Include in the reply only the lines from the start of the data below through the line containing "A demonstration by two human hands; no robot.", reproduced exactly and with no pictures.
--- DATA BELOW ---
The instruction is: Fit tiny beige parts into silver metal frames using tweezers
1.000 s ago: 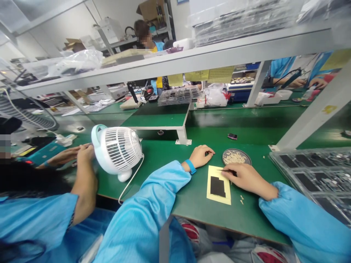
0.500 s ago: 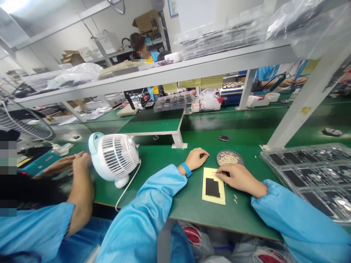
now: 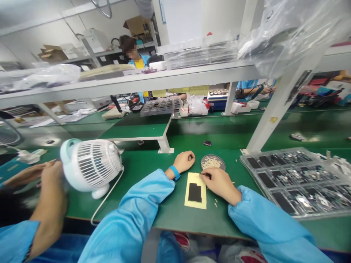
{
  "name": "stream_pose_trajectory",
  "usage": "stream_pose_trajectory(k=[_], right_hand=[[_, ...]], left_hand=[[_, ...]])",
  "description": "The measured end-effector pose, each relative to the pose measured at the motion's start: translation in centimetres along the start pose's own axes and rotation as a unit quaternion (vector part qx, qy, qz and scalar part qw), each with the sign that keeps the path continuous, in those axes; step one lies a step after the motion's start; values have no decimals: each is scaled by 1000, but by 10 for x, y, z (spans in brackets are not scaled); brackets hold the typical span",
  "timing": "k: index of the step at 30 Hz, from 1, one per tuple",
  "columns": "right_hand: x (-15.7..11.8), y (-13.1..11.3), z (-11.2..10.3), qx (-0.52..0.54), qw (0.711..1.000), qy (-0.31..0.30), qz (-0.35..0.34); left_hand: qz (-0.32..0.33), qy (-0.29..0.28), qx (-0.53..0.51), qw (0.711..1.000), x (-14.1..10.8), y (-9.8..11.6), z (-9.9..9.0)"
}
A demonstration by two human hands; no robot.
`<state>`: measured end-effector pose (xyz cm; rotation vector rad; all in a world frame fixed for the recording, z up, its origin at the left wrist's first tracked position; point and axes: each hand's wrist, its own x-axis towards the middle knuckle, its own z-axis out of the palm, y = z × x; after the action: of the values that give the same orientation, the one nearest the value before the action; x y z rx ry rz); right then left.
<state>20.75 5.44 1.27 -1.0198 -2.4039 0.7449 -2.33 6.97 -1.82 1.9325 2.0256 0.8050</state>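
Observation:
My left hand (image 3: pixel 184 160), with a blue band at its wrist, rests on the green bench with curled fingers. What they hold, if anything, is hidden. Over the top right edge of a yellow sheet (image 3: pixel 187 201), my right hand (image 3: pixel 218 181) has thumb and fingers pinched together; something thin and dark shows there, too small to name. On the sheet lies a black flat piece (image 3: pixel 195 193) with a stepped outline. Just behind my right hand stands a round grey dish (image 3: pixel 221 163) of small pale pieces (image 3: pixel 212 160). A few loose pale pieces (image 3: pixel 216 202) lie right of the sheet.
A white fan (image 3: pixel 93 164) with its cord stands left, beside a co-worker's arms (image 3: pixel 49 197). Clear plastic trays (image 3: pixel 270 197) of dark screens and small parts lie right. A white shelf frame (image 3: pixel 192 75) crosses above the bench. A small dark device (image 3: pixel 207 143) lies behind the dish.
The whole view has shifted, so the bench items appear further left. My right hand stays at the sheet's top right, its fingers curled a little tighter. My left hand still rests beside it.

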Motion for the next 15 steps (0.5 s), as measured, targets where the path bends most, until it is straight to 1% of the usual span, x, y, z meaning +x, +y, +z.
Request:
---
OUTPUT
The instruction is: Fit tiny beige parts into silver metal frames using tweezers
1.000 s ago: 
0.500 s ago: 
now: 
{
  "name": "stream_pose_trajectory",
  "usage": "stream_pose_trajectory(k=[_], right_hand=[[_, ...]], left_hand=[[_, ...]])",
  "description": "The measured end-effector pose, each relative to the pose measured at the motion's start: translation in centimetres along the start pose's own axes and rotation as a unit quaternion (vector part qx, qy, qz and scalar part qw), each with the sign that keeps the path continuous, in those axes; step one lies a step after the motion's start; values have no decimals: each is scaled by 1000, but by 10 for x, y, z (spans in brackets are not scaled); brackets hold the typical span",
  "timing": "k: index of the step at 30 Hz, from 1, one per tuple",
  "columns": "right_hand: x (-15.7..11.8), y (-13.1..11.3), z (-11.2..10.3), qx (-0.52..0.54), qw (0.711..1.000), qy (-0.31..0.30), qz (-0.35..0.34); left_hand: qz (-0.32..0.33), qy (-0.29..0.28), qx (-0.53..0.51), qw (0.711..1.000), x (-14.1..10.8), y (-9.8..11.6), z (-9.9..9.0)"
}
A demonstration by two human hands; no robot.

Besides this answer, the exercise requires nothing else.